Activity
Your output should be the lines from the start of the data through the line containing "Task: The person", exactly and nothing more.

= = =

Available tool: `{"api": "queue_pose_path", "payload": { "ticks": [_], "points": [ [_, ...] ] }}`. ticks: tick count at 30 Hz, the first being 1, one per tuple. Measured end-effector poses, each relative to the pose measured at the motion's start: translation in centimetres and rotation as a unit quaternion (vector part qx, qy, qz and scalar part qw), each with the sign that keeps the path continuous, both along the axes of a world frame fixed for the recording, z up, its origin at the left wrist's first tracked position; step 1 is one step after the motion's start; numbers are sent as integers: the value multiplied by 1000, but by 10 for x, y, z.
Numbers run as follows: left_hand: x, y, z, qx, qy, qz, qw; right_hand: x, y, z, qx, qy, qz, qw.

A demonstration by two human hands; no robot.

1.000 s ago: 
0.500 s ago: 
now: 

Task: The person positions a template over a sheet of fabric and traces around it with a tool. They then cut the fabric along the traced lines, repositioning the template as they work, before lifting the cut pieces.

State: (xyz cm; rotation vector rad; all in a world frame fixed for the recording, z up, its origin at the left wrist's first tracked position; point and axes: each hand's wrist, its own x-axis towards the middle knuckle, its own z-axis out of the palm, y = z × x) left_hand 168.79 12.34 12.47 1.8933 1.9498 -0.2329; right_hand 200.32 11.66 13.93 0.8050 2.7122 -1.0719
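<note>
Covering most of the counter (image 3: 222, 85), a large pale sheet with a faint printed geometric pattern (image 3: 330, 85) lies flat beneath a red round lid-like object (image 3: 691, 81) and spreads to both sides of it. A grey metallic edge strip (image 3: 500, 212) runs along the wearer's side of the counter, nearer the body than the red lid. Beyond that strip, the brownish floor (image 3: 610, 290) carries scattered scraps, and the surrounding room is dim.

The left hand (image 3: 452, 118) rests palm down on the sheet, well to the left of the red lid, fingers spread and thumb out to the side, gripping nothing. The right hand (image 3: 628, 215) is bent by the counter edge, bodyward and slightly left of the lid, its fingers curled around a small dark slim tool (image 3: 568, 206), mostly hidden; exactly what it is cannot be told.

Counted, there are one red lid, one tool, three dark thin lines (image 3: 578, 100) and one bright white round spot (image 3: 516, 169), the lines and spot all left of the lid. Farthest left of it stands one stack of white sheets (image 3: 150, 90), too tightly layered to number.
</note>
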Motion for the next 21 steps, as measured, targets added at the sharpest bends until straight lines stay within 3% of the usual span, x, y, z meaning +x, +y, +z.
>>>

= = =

Response to this task
Available tool: `{"api": "queue_pose_path", "payload": { "ticks": [_], "points": [ [_, ...] ] }}`. ticks: tick count at 30 Hz, the first being 1, one per tuple. Measured end-effector poses, each relative to the pose measured at the motion's start: translation in centimetres and rotation as a unit quaternion (vector part qx, qy, qz and scalar part qw), each with the sign that keeps the path continuous, both along the axes of a world frame fixed for the recording, z up, its origin at the left wrist's first tracked position; step 1 is one step after the motion's start; numbers are sent as integers: the value multiplied by 1000, but by 10 for x, y, z.
Numbers run as follows: left_hand: x, y, z, qx, qy, qz, qw; right_hand: x, y, z, qx, qy, qz, qw.

A demonstration by two human hands; no robot.

1.000 s ago: 
0.500 s ago: 
now: 

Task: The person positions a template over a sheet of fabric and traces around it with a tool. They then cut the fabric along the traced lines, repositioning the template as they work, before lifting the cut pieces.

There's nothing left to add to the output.